## TASK PROMPT
Omit the pictures, but give back every entry below exactly as written.

─── PROVIDED DATA

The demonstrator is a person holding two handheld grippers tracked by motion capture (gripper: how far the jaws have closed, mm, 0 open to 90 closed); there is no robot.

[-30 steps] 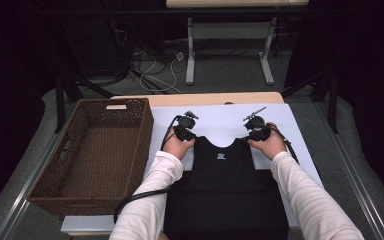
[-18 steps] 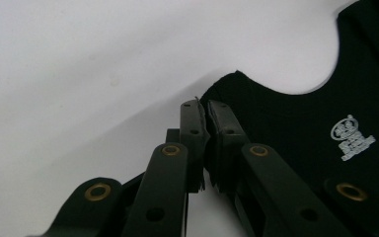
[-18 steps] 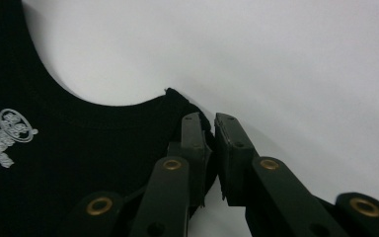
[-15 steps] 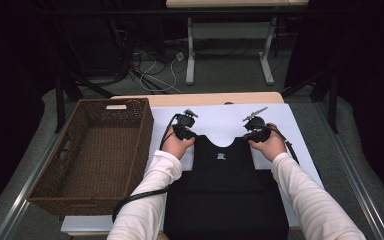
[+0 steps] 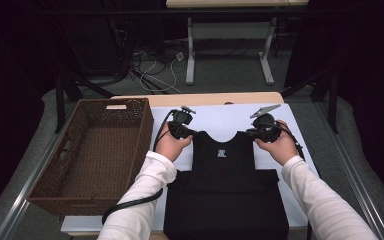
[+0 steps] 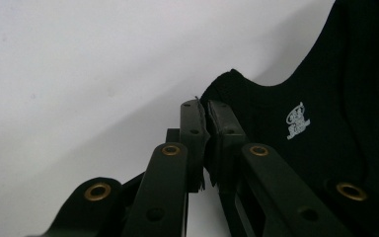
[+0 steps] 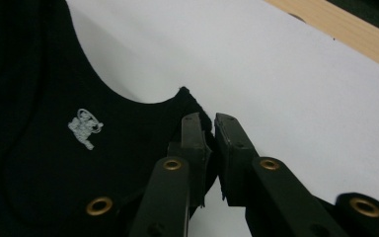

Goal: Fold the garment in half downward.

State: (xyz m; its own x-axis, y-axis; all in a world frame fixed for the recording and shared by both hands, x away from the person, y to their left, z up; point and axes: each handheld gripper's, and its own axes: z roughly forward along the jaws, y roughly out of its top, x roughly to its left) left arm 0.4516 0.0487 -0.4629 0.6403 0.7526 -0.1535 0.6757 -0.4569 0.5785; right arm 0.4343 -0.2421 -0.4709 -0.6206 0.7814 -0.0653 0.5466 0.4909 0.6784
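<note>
Compared with a second ago, both hands are up a bit and the black vest's [image 5: 225, 195] shoulder straps have come off the white sheet [image 5: 220, 117] with them; the right gripper's [image 7: 207, 123] jaws have just been closing, with the strap fabric between them.

So now the vest lies in the middle of the counter [image 5: 205, 98], neck end away from the person, hem end hanging toward the near edge. Its long axis runs straight away from the person, and each strap tip sits right in a pair of jaws. Left gripper [image 6: 205, 111] is pinched shut on the left strap, with just a sliver of cloth poking out between the jaws. Right gripper is clamped on the right strap the same way. Both hands look about equally near, one per shoulder, so my guess is whatever comes next is a two-handed lift or fold along that axis.

Writing-wise, there's a small white logo [image 6: 296, 120] printed just below the neckline, but it's too tiny to read. A brown wicker basket [image 5: 55, 165] sits just left of the sheet, with a pale tag on its far rim, also unreadable.
</note>
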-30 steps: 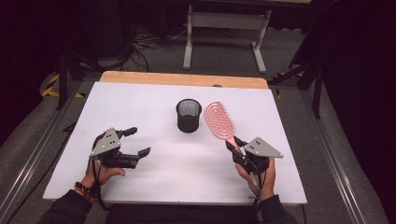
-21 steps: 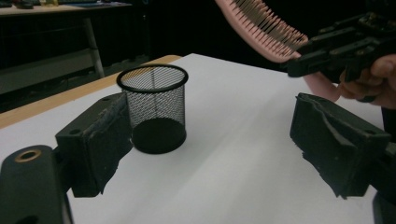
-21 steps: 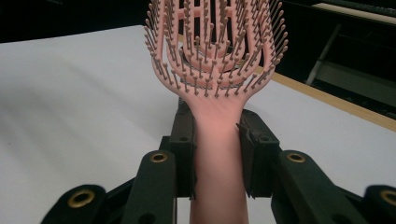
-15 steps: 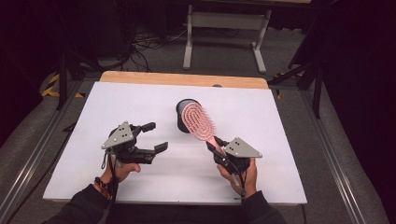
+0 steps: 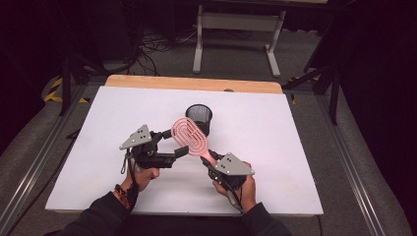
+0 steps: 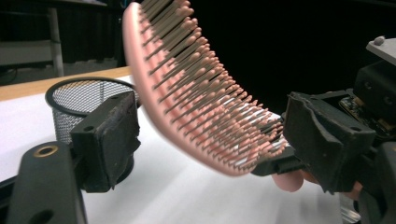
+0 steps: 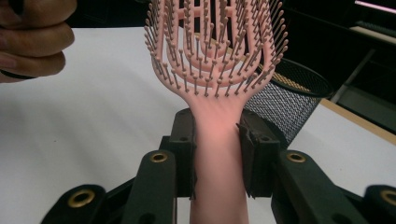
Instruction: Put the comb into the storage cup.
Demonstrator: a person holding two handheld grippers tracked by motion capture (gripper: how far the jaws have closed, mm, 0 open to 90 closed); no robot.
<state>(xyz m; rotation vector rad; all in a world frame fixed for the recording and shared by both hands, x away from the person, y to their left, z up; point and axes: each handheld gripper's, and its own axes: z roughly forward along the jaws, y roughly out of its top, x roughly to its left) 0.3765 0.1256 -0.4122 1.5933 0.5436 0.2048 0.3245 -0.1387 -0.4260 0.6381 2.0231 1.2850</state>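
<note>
High view looks down; both gripper views closely share the hairbrush [image 6: 205, 98].

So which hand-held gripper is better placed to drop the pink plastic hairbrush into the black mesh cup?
Probably the right hand-held gripper: its jaws already clamp the pink plastic hairbrush handle, beside the black mesh cup. The left hand-held gripper only brackets the head, pads apart.

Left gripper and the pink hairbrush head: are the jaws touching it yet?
Apart. In the left gripper view the hairbrush head sits between the left gripper pads, with gaps on both sides; its jaws have just been closing.
</note>
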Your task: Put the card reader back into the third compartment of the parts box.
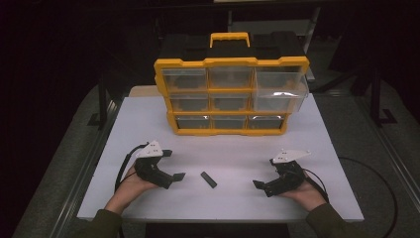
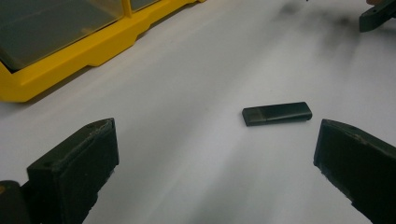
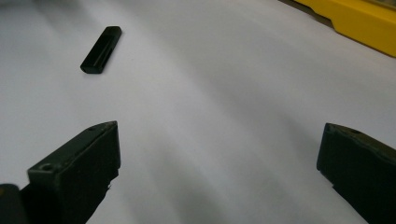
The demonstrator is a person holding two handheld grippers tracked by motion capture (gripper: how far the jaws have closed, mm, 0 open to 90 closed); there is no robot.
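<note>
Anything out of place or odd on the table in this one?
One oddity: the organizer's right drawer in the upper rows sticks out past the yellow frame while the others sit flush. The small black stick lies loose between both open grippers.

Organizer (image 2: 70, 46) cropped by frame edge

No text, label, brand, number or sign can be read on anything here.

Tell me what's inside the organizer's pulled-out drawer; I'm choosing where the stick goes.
The clear plastic drawer, pulled out at the yellow organizer's top right, looks empty through its front; glare hides its floor.
</note>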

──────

## TASK RESULT
The demonstrator is a person holding two handheld grippers tracked by motion capture (gripper: how far the jaws have closed, mm, 0 open to 90 closed); there is no robot.

[-30 steps] 
[-18 steps] 
[-18 steps] 
[-15 steps] 
[+0 steps] 
[+0 steps] 
[+0 steps] 

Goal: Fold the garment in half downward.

State: (xyz m; its own x-axis, y-axis; all in a world frame fixed for the recording and shared by both hands, x away from the person, y to their left, z up; point and axes: each handheld gripper's, and its own axes: z roughly forward along the jaws, y roughly out of its top, x roughly to its left) left arm 0.4516 0.0487 -0.4629 0.6403 0.7526 -0.1535 0.6757 -0.4569 0.5785; right arm 0.4343 -0.2421 -0.4709 -0.6206 0.7814 -0.0653 0.5466 0.4909 0.6784
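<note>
Compared with a second ago, both hands are up a bit and the black vest's [image 5: 225, 195] shoulder straps have come off the white sheet [image 5: 220, 117] with them; the right gripper's [image 7: 207, 123] jaws have just been closing, with the strap fabric between them.

So now the vest lies in the middle of the counter [image 5: 205, 98], neck end away from the person, hem end hanging toward the near edge. Its long axis runs straight away from the person, and each strap tip sits right in a pair of jaws. Left gripper [image 6: 205, 111] is pinched shut on the left strap, with just a sliver of cloth poking out between the jaws. Right gripper is clamped on the right strap the same way. Both hands look about equally near, one per shoulder, so my guess is whatever comes next is a two-handed lift or fold along that axis.

Writing-wise, there's a small white logo [image 6: 296, 120] printed just below the neckline, but it's too tiny to read. A brown wicker basket [image 5: 55, 165] sits just left of the sheet, with a pale tag on its far rim, also unreadable.
</note>
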-30 steps: 
-21 steps: 
-21 steps: 
-15 steps: 
+0 steps: 
+0 steps: 
+0 steps: 
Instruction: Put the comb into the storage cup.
Demonstrator: a person holding two handheld grippers tracked by motion capture (gripper: how far the jaws have closed, mm, 0 open to 90 closed); no robot.
<state>(xyz m; rotation vector rad; all in a world frame fixed for the recording and shared by both hands, x away from the person, y to their left, z up; point and axes: each handheld gripper's, and its own axes: z roughly forward along the jaws, y roughly out of its top, x roughly to its left) 0.3765 0.1256 -0.4122 1.5933 0.5436 0.2048 0.3245 -0.1387 -0.4260 0.6381 2.0231 1.2850</state>
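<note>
High view looks down; both gripper views closely share the hairbrush [image 6: 205, 98].

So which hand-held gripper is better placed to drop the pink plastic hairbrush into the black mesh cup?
Probably the right hand-held gripper: its jaws already clamp the pink plastic hairbrush handle, beside the black mesh cup. The left hand-held gripper only brackets the head, pads apart.

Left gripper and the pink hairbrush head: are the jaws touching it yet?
Apart. In the left gripper view the hairbrush head sits between the left gripper pads, with gaps on both sides; its jaws have just been closing.
</note>
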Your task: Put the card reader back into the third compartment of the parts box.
The demonstrator is a person holding two handheld grippers tracked by motion capture (gripper: how far the jaws have closed, mm, 0 open to 90 closed); there is no robot.
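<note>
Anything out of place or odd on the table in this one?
One oddity: the organizer's right drawer in the upper rows sticks out past the yellow frame while the others sit flush. The small black stick lies loose between both open grippers.

Organizer (image 2: 70, 46) cropped by frame edge

No text, label, brand, number or sign can be read on anything here.

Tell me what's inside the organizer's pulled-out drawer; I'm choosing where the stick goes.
The clear plastic drawer, pulled out at the yellow organizer's top right, looks empty through its front; glare hides its floor.
</note>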

That completes the answer, and no more is expected.